Ivan Fedorovich Kodatsky (Иван Фёдорович Кодацкий; July 1, 1893 – October 30, 1937) was a Soviet politician.

== Early years ==
Born into a working-class family in Nikolaev, Kodatsky graduated from a trade school, then worked as a turner at the Nikolaev shipbuilding company, where he participated in strikes and illegal workers' circles.

He traveled to Petrograd in 1914, where he worked at the Nobel & Lessner shipyard and joined the Bolshevik faction of the Russian Social Democratic Labour Party ("RSDLP(b)") and became an activist of the Vyborg Committee of the RSDLP(b).

Kodatsky was arrested in January 1917 and then released on March 6 (19), 1917 under an amnesty after the February Revolution. He was a member of the Vyborg District Committee and the Petrograd City Committee of the RSDLP(b) and was elected as a member of the Petrograd Council and Chairman of the Vyborg District Duma. He actively participated in the planning and execution of the October Revolution, in which he took the Petrograd city telephone exchange.

== Career as a Communist official ==
After the establishment of Soviet power he was appointed secretary of the People's Commissariat of Labor.
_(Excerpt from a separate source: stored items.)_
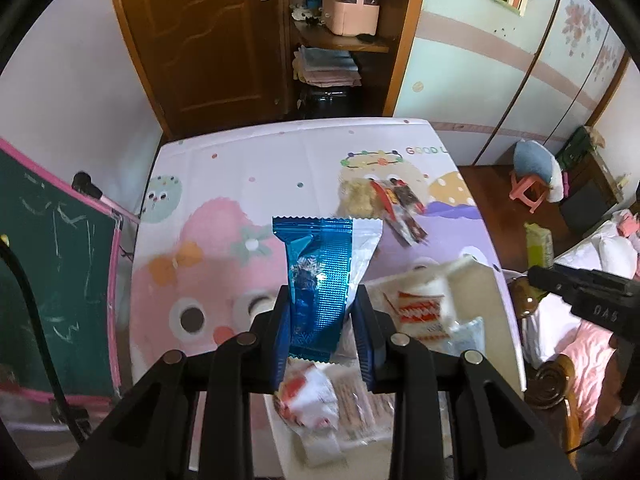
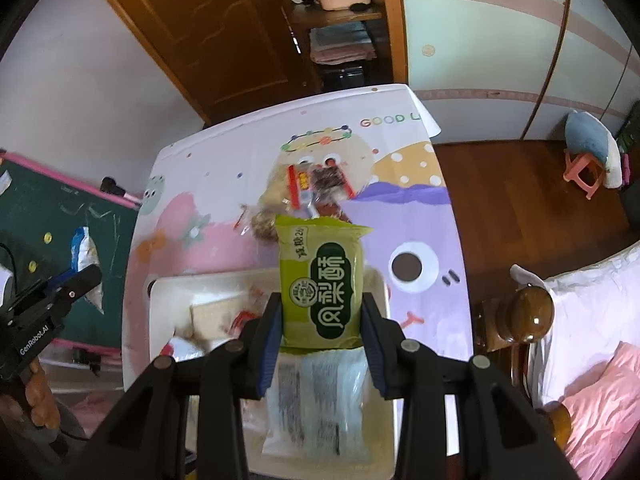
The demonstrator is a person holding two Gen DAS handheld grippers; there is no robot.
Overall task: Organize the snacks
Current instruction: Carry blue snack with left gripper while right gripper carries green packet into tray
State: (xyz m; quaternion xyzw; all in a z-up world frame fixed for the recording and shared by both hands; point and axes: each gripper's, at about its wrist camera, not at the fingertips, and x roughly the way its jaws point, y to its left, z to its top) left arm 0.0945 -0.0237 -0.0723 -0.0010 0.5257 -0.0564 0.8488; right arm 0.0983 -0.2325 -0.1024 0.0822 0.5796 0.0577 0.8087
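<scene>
Both claws are clamped on snacks above the desk [image 2: 420, 240]: the left claw [image 1: 322, 332] on a blue foil packet [image 1: 320, 280], the right claw [image 2: 322, 332] on a green pastry packet [image 2: 322, 288]. A white tray [image 2: 168, 292] of snacks is seen at the near edge of the desk, and more packets [image 2: 316, 188] are left toward the far edge. The blue foil packet is pinched only near its lower end, so it could probably be shaken loose or slide out. "GOOD L" can be read on the desk cover, "GenRobot.AI" on the left claw, and large Chinese characters on the green packet.
</scene>
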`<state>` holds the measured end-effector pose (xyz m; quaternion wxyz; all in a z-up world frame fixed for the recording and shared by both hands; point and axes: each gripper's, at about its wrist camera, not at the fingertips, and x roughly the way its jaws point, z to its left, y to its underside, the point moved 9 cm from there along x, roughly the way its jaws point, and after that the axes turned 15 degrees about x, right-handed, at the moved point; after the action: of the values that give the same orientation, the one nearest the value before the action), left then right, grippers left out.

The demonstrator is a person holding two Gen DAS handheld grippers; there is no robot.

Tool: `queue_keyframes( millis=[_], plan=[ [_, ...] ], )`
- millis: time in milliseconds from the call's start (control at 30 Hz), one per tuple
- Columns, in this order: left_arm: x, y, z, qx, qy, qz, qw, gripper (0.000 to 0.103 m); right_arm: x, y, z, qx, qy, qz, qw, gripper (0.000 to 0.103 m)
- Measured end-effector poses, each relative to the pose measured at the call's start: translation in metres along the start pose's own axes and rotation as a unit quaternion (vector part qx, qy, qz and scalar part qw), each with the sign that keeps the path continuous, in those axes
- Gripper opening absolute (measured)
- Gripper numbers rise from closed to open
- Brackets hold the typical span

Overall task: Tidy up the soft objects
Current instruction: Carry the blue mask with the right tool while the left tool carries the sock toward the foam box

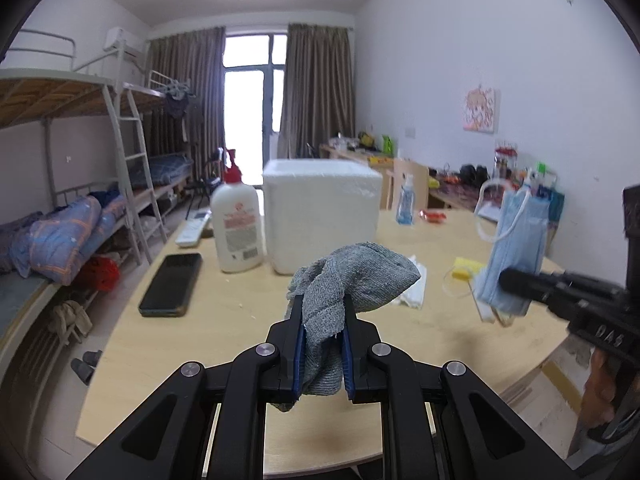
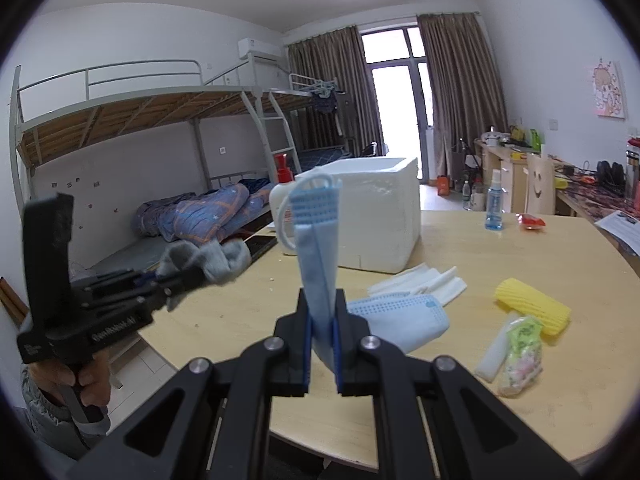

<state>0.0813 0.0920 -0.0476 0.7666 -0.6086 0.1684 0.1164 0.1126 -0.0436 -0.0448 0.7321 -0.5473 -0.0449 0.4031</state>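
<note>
My left gripper (image 1: 323,304) is shut on a grey sock (image 1: 352,276), held up above the wooden table (image 1: 224,312); the sock (image 2: 216,258) also shows at the left of the right wrist view in that gripper (image 2: 176,280). My right gripper (image 2: 321,300) is shut on a light blue face mask (image 2: 316,240) that stands up between its fingers; in the left wrist view the same mask (image 1: 516,240) hangs at the right from that gripper (image 1: 510,280). A white foam box (image 1: 320,212) stands open-topped behind both. Another blue mask (image 2: 400,316) lies on the table.
On the table lie a lotion bottle (image 1: 236,224), a black phone (image 1: 172,284), white folded cloths (image 2: 424,280), a yellow sponge (image 2: 532,308), a small wrapped packet (image 2: 520,352) and a blue spray bottle (image 2: 494,204). Bunk beds (image 1: 60,220) stand to the left. A person's hand (image 2: 88,380) grips the left handle.
</note>
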Motion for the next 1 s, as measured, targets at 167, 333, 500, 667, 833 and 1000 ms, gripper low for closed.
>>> queue_keyframes(
  millis=[167,333,500,667,833,1000],
  plan=[
    [-0.015,-0.008,0.010,0.001,-0.019,-0.023,0.9996,0.016,0.008,0.002,0.009,-0.008,-0.004,0.004,1.000,0.011],
    [-0.026,-0.007,0.023,-0.010,-0.042,-0.037,0.9984,0.016,0.012,0.004,0.021,-0.014,-0.018,0.010,1.000,0.011],
    [-0.024,-0.006,0.028,-0.013,-0.043,-0.037,0.9983,0.016,0.016,0.006,0.028,-0.020,-0.024,0.016,0.999,0.011],
    [-0.016,-0.011,0.026,-0.009,-0.030,-0.035,0.9989,0.016,0.019,0.002,0.027,-0.022,-0.021,0.014,0.999,0.011],
    [-0.009,-0.019,0.032,-0.009,-0.024,-0.034,0.9991,0.016,0.024,-0.007,0.023,-0.020,-0.018,0.011,1.000,0.011],
    [0.002,-0.032,0.038,-0.010,-0.021,-0.034,0.9991,0.016,0.029,-0.021,0.018,-0.017,-0.017,0.009,1.000,0.011]
  ],
)
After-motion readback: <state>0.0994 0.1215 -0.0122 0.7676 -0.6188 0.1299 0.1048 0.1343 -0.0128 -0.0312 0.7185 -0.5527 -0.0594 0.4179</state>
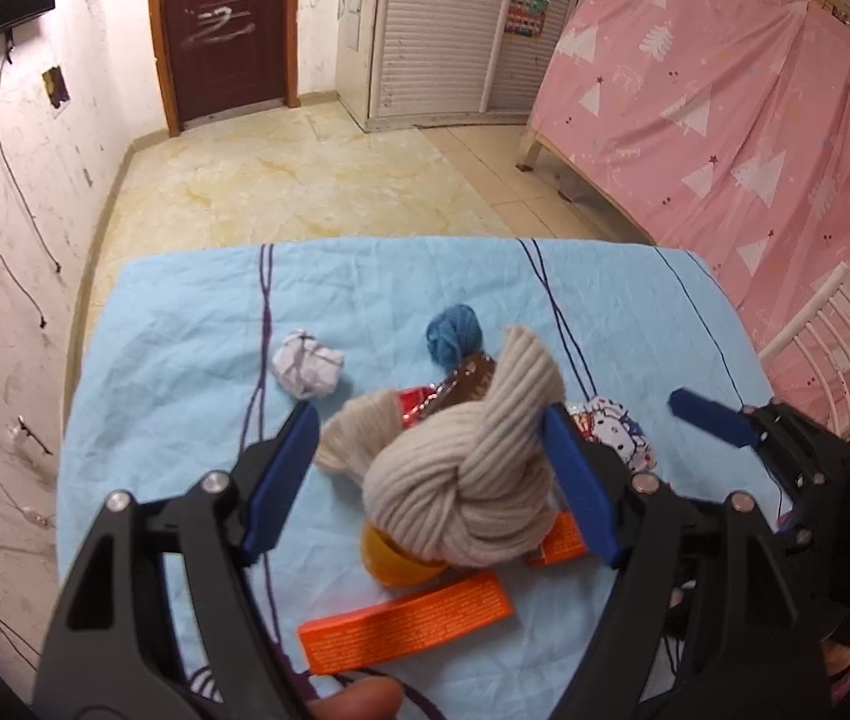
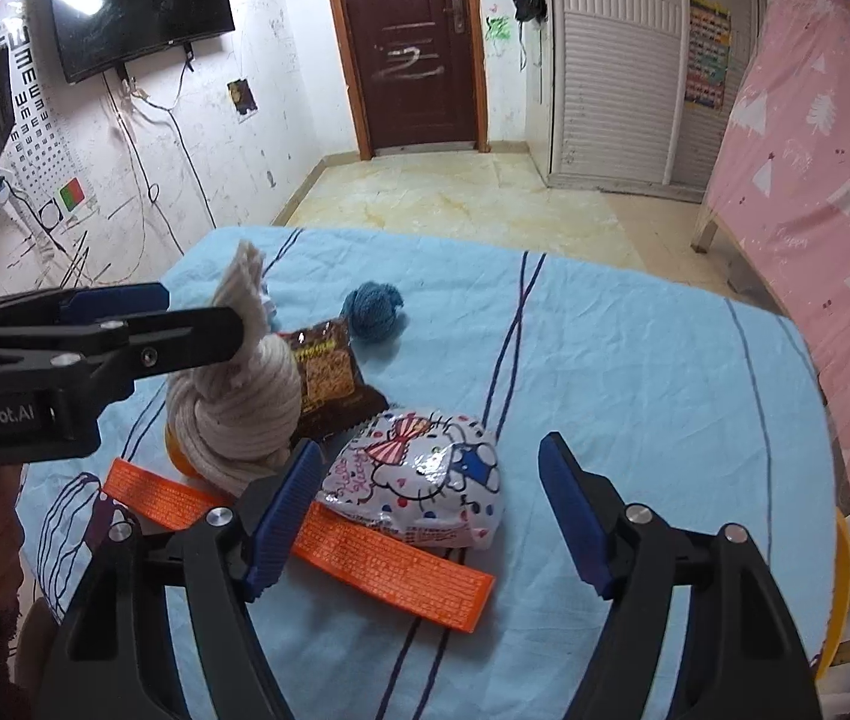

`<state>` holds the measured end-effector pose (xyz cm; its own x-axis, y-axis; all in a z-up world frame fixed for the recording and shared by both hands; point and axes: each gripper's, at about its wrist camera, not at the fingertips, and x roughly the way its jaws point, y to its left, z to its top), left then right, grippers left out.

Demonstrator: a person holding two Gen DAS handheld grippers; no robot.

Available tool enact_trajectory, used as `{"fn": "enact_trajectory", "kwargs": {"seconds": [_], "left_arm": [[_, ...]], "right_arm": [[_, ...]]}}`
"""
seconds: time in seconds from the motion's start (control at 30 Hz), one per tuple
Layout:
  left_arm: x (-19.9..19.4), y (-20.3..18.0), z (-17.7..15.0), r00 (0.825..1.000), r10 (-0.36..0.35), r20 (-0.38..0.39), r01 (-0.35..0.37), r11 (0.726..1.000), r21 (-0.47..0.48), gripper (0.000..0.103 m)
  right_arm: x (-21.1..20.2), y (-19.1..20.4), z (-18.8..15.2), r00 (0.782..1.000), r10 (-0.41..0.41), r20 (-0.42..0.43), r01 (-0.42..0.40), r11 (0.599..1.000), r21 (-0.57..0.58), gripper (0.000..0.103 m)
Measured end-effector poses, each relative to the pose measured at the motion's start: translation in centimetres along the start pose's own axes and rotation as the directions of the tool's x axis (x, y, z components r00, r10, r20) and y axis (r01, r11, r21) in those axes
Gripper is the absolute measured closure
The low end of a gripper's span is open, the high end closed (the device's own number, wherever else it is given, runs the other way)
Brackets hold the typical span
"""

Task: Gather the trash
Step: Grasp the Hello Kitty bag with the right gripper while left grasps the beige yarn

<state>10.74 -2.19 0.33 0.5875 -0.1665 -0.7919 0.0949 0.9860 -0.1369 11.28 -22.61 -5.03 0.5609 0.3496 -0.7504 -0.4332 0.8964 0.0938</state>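
I am lowering my left gripper [image 1: 430,468], wide and empty, around the beige yarn [image 1: 460,480] at frame centre; my right gripper [image 2: 430,516], parted and empty, is straddling the cartoon wrapper [image 2: 425,480].

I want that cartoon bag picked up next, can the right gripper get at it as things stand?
Probably yes. The right gripper is open, with the cartoon bag right before its fingers and nothing on top; only the orange strip lies beneath.

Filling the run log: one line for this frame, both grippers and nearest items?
left gripper: open around beige yarn skein | right gripper: open, opening, around cartoon-print packet | orange strip on blue cloth
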Motion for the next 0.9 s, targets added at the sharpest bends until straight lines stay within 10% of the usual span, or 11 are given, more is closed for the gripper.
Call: {"fn": "enact_trajectory", "kwargs": {"seconds": [0.37,0.5,0.63,0.9], "left_arm": [[1.6,-1.8,-0.3,0.998,-0.059,-0.004,0.059,0.998,0.035,0.063],[1.5,-2.1,-0.4,0.997,-0.076,0.000,0.076,0.997,0.033,0.092],[1.1,-2.6,-0.6,0.999,-0.051,0.016,0.050,0.997,0.050,0.093],[-0.9,-3.0,0.2,0.997,-0.036,0.062,0.033,0.998,0.049,0.093]], "right_arm": [[3.0,0.4,-0.4,0.997,0.041,-0.061,-0.040,0.999,0.010,0.034],[3.3,-0.1,-0.4,0.997,0.049,-0.060,-0.047,0.999,0.026,0.056],[2.4,-0.7,-0.3,0.999,0.037,-0.024,-0.036,0.998,0.045,0.074],[-0.2,-2.0,0.1,0.998,0.021,0.052,-0.024,0.998,0.061,0.077]]}}
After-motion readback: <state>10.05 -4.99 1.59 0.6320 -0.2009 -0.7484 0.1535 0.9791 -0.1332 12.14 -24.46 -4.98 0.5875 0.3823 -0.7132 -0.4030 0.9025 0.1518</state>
In April 1920 he became the head of communications of the Azov Sea. In September 1920 he was given responsibility for the organization of fisheries and the export of fish and other products on the shores of the Black and Azov Seas by the Council of Labor and Defense of the RSFSR. In 1921 he headed the fisheries department in Dagestan.

He was then sent to Petrograd, where he was secretary of the Vyborg Committee of the All-Union Communist Party(b) when it took action against the United Opposition.

In 1928 he was made deputy chairman, and, from April 1929, Chairman of the Leningrad Regional Council of the National Economy.

On January 10, 1930, Kodatsky was elected chairman of the executive committee of the Leningrad Regional Council, and from December 13, 1931, to February 14, 1937, he was Chairman of the Leningrad City Council.

From 1925 to 1930 he was a candidate member and from 1930 to 1937 he was a member of the Central Committee of the VKP(b). He was also a member of the Presidium of the All-Russian Central Executive Committee and a member of the Central Executive Committee of the Soviet Union.

In January 1937 he was appointed head of the Main Directorate of Mechanical Engineering for Light Industry of the People's Commissariat of Heavy Industry of the USSR.

== Purge, execution and rehabilitation ==
In June 1937 he was arrested by the NKVD and was removed from the Central Committee. On October 29, 1937, the Military Collegium of the Supreme Court of the USSR sentenced him to capital punishment on charges of "participation in a counter-revolutionary terrorist organization". Kodatsky was shot on October 30, 1937, then buried at the Donskoy cemetery.

He was posthumously rehabilitated on March 14, 1956.